Его разбудили шум голосов и холод. Был уже вечер. Мрак осел росой на кустах, траве, одежде.

— Ну, трогаемся. Веди, щенок!

С той ночи начался их безумный поход. Днем они спали, по ночам шли вперед, продираясь сквозь чащу, увязая в болотах. Запасы кончились, начал мучить голод. Рваные сапоги сваливались с ног. Одну ночь они пролежали у тракта, по которому проходили воинские части. Совсем рядом скрипели сапоги и винтовочные ремни, раздавались голоса, мерно отстукивали шаги. Гаврила лежал рядом с остальными, прижавшись к земле, и еле сдерживал себя, чтобы не закричать. Только руку протянуть — и вот они. На мгновение вспыхнул свет и вырвал из тьмы склонившиеся лица, красные звезды на шапках. У него сердце сжалось. Один прыжок — и он на свободе, в безопасности. Он осторожно подвинулся на локте, но в ту же минуту почувствовал между лопатками прикосновение чего-то твердого. Он снова прильнул к земле. Генек ткнул теперь револьвер ему под нос.
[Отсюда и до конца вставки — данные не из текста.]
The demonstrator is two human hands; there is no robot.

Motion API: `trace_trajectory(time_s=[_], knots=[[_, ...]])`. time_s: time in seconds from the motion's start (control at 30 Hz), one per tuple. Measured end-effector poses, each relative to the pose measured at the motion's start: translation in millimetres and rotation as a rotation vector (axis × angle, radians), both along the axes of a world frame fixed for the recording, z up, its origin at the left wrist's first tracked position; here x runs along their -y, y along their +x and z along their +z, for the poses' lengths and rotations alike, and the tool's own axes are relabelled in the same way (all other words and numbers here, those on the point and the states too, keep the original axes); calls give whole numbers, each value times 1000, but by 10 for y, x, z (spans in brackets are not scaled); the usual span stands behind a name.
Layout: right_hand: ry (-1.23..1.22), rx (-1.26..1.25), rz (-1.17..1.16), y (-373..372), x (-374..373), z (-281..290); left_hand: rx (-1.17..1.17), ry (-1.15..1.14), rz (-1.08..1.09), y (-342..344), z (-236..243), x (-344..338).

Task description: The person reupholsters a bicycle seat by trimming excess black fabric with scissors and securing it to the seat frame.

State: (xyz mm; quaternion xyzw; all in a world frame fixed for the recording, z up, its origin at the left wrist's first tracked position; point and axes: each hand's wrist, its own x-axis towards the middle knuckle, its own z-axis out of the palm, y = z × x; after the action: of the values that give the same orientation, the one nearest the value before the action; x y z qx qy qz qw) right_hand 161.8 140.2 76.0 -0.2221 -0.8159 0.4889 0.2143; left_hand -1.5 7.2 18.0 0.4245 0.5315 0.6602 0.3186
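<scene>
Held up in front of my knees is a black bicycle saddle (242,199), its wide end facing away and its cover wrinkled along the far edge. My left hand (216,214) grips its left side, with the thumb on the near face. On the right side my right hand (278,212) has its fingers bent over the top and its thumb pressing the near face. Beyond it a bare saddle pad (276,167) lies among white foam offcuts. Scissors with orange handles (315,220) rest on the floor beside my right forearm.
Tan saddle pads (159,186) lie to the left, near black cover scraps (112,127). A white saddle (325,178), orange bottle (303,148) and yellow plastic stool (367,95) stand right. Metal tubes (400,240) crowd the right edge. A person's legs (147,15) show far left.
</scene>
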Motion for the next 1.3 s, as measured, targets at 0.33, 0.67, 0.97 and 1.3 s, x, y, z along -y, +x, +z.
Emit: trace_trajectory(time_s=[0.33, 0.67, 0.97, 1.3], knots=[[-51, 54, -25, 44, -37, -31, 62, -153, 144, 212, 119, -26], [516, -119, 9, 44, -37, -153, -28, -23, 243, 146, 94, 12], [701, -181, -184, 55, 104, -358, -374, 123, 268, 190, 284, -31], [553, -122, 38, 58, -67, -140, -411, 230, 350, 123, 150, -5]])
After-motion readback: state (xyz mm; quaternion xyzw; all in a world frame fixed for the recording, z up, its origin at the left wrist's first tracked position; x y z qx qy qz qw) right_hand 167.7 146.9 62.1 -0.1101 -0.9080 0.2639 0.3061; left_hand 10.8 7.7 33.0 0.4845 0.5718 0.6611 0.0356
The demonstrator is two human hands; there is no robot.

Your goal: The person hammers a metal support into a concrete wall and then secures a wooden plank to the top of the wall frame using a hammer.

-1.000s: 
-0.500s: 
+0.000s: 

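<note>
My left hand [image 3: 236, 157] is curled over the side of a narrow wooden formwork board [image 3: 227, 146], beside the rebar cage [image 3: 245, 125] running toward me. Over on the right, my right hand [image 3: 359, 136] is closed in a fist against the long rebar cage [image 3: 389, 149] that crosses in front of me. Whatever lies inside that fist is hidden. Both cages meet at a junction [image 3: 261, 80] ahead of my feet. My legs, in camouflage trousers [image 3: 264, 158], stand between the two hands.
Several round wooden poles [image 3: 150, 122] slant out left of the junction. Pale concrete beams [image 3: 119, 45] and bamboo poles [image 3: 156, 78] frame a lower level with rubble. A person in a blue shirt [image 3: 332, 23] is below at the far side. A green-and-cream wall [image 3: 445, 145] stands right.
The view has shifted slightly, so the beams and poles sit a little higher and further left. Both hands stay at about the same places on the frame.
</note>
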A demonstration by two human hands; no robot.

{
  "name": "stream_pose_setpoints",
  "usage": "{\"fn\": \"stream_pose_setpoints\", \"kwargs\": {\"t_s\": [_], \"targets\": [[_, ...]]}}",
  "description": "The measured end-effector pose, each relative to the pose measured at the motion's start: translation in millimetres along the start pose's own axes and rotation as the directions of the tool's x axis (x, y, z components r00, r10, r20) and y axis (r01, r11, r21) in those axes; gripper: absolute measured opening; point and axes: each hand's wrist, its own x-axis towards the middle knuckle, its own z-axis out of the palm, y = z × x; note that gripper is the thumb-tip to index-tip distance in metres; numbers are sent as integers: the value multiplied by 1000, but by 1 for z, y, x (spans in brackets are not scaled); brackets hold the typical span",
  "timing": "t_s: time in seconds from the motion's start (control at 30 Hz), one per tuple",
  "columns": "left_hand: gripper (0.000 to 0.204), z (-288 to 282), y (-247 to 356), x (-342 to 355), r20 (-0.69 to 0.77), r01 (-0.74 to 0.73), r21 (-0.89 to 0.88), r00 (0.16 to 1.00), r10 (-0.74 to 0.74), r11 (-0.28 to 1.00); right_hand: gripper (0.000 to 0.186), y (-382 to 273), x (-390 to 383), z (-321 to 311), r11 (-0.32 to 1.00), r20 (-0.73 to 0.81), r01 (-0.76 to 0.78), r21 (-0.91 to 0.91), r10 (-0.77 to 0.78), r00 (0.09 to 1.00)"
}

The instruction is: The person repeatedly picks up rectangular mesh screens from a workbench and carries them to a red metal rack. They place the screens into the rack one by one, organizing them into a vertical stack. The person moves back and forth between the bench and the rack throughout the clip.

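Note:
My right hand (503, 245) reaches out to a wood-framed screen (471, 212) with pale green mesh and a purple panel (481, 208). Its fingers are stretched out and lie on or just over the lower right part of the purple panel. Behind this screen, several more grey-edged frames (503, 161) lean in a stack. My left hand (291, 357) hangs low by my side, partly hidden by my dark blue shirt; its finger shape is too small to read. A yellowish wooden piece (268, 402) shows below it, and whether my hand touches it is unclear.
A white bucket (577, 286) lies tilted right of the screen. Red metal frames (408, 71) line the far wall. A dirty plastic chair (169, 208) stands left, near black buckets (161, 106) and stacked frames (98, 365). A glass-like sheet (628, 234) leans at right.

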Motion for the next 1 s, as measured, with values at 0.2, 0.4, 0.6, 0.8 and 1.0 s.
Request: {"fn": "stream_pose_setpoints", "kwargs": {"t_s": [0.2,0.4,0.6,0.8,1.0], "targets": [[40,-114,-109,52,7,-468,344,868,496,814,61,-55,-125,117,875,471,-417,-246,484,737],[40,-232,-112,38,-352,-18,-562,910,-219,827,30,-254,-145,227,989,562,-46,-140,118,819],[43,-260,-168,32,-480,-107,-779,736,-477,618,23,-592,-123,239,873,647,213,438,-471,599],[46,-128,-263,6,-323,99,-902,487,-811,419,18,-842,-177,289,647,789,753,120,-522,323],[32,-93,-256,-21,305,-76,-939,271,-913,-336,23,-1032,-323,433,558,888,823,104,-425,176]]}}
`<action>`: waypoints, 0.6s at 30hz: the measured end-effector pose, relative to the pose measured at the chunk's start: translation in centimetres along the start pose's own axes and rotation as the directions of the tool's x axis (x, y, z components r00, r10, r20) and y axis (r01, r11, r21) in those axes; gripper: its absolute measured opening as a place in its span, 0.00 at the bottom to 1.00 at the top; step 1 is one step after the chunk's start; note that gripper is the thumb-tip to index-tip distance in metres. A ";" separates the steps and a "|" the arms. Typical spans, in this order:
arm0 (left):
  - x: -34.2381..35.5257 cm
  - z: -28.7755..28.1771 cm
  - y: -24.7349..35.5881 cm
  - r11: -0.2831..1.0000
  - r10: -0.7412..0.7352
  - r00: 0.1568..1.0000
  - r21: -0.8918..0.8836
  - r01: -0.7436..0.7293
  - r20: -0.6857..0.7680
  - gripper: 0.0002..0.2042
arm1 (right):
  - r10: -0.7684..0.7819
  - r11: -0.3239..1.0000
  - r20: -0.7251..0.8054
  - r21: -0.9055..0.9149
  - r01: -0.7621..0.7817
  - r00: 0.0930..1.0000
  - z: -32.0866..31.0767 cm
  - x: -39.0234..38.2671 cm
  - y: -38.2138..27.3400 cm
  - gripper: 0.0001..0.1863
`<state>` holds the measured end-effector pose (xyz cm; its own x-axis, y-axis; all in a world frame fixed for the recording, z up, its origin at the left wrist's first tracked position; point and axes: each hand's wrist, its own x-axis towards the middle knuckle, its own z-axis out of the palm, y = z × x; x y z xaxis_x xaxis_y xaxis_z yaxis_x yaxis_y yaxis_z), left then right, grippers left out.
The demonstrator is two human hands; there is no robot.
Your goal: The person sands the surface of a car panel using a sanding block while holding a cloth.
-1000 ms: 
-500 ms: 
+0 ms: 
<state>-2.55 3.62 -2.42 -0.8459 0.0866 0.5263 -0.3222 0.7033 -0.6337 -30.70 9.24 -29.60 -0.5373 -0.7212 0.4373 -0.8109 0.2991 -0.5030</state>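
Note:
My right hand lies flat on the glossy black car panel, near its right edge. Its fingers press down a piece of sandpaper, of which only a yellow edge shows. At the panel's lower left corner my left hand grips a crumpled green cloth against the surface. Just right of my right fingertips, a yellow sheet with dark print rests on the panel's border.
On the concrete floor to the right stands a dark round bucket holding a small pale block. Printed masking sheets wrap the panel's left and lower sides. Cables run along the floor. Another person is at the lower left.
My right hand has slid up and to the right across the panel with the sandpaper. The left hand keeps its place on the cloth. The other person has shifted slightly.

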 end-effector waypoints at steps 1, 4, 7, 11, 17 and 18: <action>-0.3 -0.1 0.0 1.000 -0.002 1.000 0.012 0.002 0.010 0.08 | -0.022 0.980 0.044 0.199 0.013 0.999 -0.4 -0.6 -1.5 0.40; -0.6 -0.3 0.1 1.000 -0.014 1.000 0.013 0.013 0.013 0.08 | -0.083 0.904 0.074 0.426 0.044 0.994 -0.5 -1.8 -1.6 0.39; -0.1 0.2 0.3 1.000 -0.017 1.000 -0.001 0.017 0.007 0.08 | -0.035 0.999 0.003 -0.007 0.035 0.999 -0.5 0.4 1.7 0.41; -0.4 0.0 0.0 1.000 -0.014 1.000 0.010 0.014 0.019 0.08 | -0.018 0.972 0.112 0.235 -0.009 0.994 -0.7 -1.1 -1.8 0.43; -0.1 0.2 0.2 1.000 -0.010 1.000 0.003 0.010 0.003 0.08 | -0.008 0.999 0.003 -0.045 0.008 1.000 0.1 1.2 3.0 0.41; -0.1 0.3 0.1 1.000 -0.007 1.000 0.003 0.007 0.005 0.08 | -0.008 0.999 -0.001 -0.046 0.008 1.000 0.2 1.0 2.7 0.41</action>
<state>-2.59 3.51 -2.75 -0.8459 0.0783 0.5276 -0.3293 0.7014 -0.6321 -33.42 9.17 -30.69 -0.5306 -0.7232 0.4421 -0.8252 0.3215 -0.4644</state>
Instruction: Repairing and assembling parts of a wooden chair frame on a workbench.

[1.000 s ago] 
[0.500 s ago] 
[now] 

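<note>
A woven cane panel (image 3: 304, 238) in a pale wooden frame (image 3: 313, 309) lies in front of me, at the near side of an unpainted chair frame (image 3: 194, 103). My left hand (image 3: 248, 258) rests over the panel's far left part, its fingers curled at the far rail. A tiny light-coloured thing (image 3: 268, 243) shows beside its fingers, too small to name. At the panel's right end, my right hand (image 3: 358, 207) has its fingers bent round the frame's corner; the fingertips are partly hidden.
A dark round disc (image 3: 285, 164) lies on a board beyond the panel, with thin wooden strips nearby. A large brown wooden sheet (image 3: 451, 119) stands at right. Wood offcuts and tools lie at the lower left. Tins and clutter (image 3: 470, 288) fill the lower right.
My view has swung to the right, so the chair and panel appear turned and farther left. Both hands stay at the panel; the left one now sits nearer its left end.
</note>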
— Попробуй, попробуй только, — зашипел он ему в ухо пронзительным шепотом.

Гаврила замер. Стиснул зубы.

Теперь там, на тракте, зазвучало пение. Чистый, ясный голос запевал, песню подхватили десятки и сотни голосов. В темную ночь, в глухой простор неба и земли ворвалась песня. Гаврила снова почувствовал между лопатками ствол револьвера. А те проходили, удалялись, песня терялась в ночной тьме, утихали последние отзвуки. Ночь, на мгновение прорезанная ясными голосами, снова сомкнулась.

Они пролежали еще немного в мокрой траве и, ругаясь, двинулись дальше, спотыкаясь о комья земли, по жнивью, по картофельным полям, через ямы и канавы, сквозь неведомый, глухой мрак.

Гаврила уже знал, какой у них план и куда они так упрямо рвутся: литовская граница! Он понятия не имел, где это, как туда идти, не знал, что с ним сделают, когда он им будет не нужен. Собственно теперь они могли бы идти и одни, здесь он уже не знал ни дорог, ни тропинок и совершенно растерялся. Лишь когда встречались трясины, он безошибочно инстинктом угадывал, как и куда ступить, чтобы не завязнуть.

С продовольствием дело обстояло все хуже. Однажды ночью Стасек и Генек пробрались в местечко и принесли немного конской колбасы и черного хлеба. Они со злостью жевали эту колбасу и ругали большевиков. Но Гаврила ел с аппетитом и насмешливо прислушивался к их ругательствам.

Они уже тащились из последних сил. Гаврила сообразил, что теперь ему легче будет убежать. Или им надоело доглядывать за мальчишкой, или же их обмануло его спокойствие, только они не сторожили его, как раньше. Но теперь ему уже не хотелось просто убежать. Внутри у него все запеклось от злобы за их хозяйничанье в хате, за весь этот путь, за ругань, за тумаки, которых не жалел для него рябой. В нем все переворачивалось от этих вечных придирок, от непрестанных требований, словно это он, Гаврила, заставлял их толочься здесь, мокнуть, голодать. «Большевистский ублюдок», — говорил рябой. И Гаврила все сильнее чувствовал свою связь с людьми, которые маршировали с песнями по дорогам, стояли по деревням, устраивали какие-то сельские советы и представляли собой грозную опасность для этой кучки оборванных, озлобленных людей, упрямо рвущихся к литовской границе. Когда они прятались на день в заросли, он мечтал, что вот вдруг раздвинутся кусты — и появятся те. Или вдруг они выйдут ночью прямо на патруль, прямо под прицелившиеся винтовочные дула, и тогда конец этому сумасшедшему пути.